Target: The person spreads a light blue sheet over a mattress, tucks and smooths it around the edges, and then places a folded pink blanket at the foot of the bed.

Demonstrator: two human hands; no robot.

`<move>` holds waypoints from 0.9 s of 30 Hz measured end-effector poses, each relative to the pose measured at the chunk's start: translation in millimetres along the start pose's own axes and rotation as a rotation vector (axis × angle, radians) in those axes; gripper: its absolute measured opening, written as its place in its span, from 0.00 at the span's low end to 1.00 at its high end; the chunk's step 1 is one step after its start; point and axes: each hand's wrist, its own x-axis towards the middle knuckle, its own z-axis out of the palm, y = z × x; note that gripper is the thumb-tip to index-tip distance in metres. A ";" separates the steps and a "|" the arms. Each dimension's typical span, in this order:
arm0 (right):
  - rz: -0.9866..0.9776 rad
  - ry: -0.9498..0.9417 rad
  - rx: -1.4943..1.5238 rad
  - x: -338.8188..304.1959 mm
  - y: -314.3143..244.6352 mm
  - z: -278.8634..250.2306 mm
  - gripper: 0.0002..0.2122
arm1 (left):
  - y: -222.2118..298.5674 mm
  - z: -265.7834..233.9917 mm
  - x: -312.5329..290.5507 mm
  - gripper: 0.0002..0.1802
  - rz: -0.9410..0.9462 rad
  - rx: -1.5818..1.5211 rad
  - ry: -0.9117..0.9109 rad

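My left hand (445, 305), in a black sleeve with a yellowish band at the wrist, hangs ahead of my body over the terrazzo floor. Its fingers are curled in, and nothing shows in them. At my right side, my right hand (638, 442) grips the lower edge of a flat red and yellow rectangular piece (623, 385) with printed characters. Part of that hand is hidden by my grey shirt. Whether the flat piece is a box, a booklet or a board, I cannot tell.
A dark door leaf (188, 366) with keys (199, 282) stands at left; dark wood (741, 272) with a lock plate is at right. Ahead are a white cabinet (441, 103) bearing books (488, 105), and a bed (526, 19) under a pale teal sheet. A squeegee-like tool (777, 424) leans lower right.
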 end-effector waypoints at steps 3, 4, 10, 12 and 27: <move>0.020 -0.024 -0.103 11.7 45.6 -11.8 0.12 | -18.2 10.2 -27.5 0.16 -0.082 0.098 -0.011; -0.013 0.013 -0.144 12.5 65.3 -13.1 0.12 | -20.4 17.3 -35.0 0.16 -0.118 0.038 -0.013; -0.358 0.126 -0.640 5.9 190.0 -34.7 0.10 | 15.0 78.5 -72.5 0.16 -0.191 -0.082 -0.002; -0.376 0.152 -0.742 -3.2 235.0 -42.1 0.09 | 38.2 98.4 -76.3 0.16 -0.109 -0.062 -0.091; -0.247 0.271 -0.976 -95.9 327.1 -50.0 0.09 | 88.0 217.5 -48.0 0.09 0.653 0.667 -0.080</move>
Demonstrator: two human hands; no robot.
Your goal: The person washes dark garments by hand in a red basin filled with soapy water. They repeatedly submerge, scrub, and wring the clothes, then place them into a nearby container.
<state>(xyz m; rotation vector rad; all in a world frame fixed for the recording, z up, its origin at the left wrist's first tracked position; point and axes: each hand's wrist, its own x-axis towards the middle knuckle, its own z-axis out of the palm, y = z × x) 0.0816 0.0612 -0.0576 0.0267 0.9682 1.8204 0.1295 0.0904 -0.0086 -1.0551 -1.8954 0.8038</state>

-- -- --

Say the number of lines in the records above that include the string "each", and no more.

2